Lipid profile is of crucial importance in the diagnosis and treatment of several cardiovascular diseases and control of diabetic patients [23]. Studies have reported that cardiovascular complications associated with diabetes are due to disturbances of lipid metabolism [24]. The results of this study showed significant increase of lipid parameters in STZ induced diabetic animal such as: total cholesterol, TG and LDL-cholesterol, all this combined with a decrease in HDL-cholesterol. The administration of total extract and the supernatant fraction of P. alba led to a significant improvement in lipid profile. A low concentration of HDL-cholesterol can be regarded as an additional risk factor and then a high concentration of HDL-cholesterol is a protective factor. It was proposed to use the ratios (total cholesterol/HDL-cholesterol) or (LDL-cholesterol/HDL-cholesterol) as an indicator of cardiovascular risk. Administration of total extract and supernatant of P. alba increased significantly HDL-cholesterol. P. alba is endowed with hypoglycemic and hypolipidemic properties and can therefore be used in the treatment of cardiovascular complications associated with diabetes.

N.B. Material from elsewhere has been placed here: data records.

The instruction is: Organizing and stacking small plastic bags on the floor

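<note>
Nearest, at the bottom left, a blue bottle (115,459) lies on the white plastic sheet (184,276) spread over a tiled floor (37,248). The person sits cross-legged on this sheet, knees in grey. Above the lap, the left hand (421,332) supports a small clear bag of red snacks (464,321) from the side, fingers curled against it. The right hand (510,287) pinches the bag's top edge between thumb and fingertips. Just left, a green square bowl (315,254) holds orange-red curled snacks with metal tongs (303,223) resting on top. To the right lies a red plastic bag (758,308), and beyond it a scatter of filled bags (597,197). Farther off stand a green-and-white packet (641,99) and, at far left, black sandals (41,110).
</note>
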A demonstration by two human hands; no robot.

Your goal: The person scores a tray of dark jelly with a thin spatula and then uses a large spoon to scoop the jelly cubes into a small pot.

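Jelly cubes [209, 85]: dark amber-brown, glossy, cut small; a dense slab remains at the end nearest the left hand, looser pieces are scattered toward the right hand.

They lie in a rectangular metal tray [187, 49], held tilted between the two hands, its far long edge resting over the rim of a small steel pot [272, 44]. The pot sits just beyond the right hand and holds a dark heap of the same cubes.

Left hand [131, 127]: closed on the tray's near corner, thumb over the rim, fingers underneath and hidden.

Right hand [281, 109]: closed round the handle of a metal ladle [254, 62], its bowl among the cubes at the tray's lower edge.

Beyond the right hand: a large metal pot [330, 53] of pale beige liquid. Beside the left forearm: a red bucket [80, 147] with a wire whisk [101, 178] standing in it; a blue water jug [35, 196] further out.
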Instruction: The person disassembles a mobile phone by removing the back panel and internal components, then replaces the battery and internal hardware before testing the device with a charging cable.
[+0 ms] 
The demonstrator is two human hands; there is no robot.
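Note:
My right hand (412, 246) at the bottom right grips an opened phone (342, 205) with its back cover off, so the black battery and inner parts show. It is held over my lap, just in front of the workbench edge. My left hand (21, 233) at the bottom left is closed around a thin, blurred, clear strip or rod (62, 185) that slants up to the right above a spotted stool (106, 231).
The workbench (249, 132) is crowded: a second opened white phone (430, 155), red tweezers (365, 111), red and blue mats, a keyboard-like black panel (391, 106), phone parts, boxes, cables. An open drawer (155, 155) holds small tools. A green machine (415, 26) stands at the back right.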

Chronic hyperglycemia in diabetes leads to oxidative stress characterized by an imbalance between the production of free radical species, peroxides and their removal by enzymatic antioxidant defenses and nonenzymatic cellular. It is reported that the production of ROS and lipid peroxidation are increased in diabetic patients and that oxidative stress is responsible for the pathophysiology of diabetes [23], especially, that associated with antioxidant treatment showed significant improvement and prevention against cardiovascular complications [25].

In this study, lipid peroxidation was evaluated in the liver by measuring the level of MDA (malondialdehyde) marker of peroxidation regarding the evaluation of antioxidant defense mechanisms by the glutathione peroxidase (GSH) in serum. The results showed a significant high MDA levels in STZ diabetic animals with reduction of antioxidant defenses (glutathione decreased). Our results agree with those reported by some authors [9]. The increase of MDA rate indicates increased lipid peroxidation and the degree of damage to these organs. GSH depletion may mean oxidation by free radicals oxidized GSSG. Treatment of the diabetic rats with P. alba extract not only reduced the formation of MDA in the liver but also positively changed GSH.

Findings from this study reveal that the total extract and supernatant fraction of the total extract possess antidiabetic and hypolipidemic activities which can potentially be developed for the management of diabetes. The findings also lend credence for the use of this plant in the traditional treatment of diabetes mellitus in Togo.